San Diego FSF, Parade, IW p4, Feb 29, 1912—–

Conspiracy Charged Against “Agitators.”

The M. and M. criminals, whose every move is illegal because of their actions in restraint of trade, had their judicial flunkeys go the limit and place a charge of conspiracy against 48 members of the army that is fighting to uphold freedom of speech. Bonds were set at $1,500 in order to secure those who dared to advocate that the workers gain more of the good things of life through organization.

Instead of discouraging the fighters this action increased the determination to win and results were that arrests for street speaking have occurred almost nightly since the judicial outrage.

Rebels Show the Proper Spirit. 

The police do not know how to deal with people who seem anxious to break into jail and the spectacle of agitators drawing lots to see who shall have the honor has them worried. When the brutalities of the police inside the jail was made public the indignation rose so high that a change had to be made.

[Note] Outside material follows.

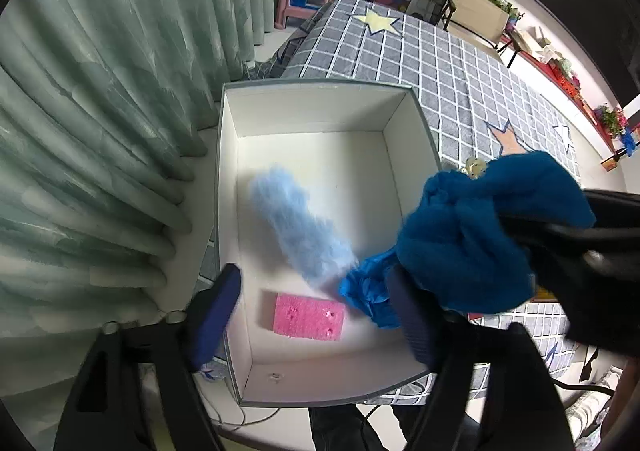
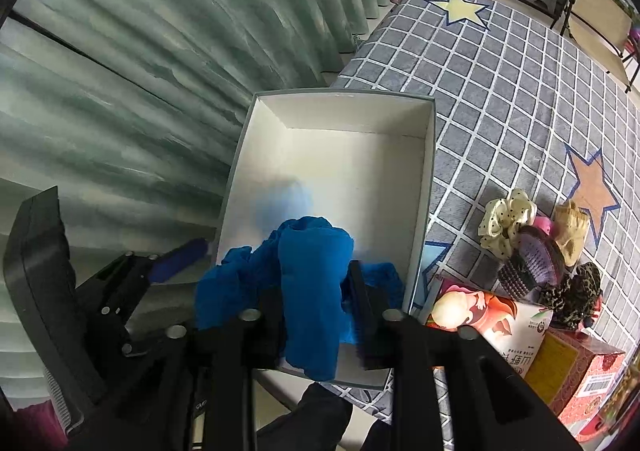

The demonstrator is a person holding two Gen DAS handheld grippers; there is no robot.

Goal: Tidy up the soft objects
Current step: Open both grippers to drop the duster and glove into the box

So the attempt to discourage new recruits by refusing those who were arrested even the common necessities of life and by herding 45 men in one small room failed dismally and made matters worse for the asinine authorities.

One hundred and sixty men and women are in jail up to date (February 20). The majority of these are of the I. W. W. The presence of the women who are class conscious enough to fight right on the firing line is a great factor in the fight.

Idiotic Statements of Dist. Attorney Utley.

The lack of useful work for the supernumeraries is shown by District Attorney Utley’s statements as reported by the San Diego Herald.

It is the duty of the county to attend to these vandals, barbarians, tramps, hoboes, I. W. W.’s, and such trash, and I am going to attend to it.

“There’s going to be no street speaking, if I can prevent it, in the main part of the city. Some of ’em might tell the truth.

We will starve them into submission by keeping them in the jug until they are tame. They won’t feel like telling the truth about us any more.

We Workers Will Win.

Well! Well! Time will tell. We intend to keep up this fight and keep on telling the truth to our fellow workers until the last parasite is forced to leave our backs. So hop to it, kind friend of the wig and gown, and help to fan the flames of discontent.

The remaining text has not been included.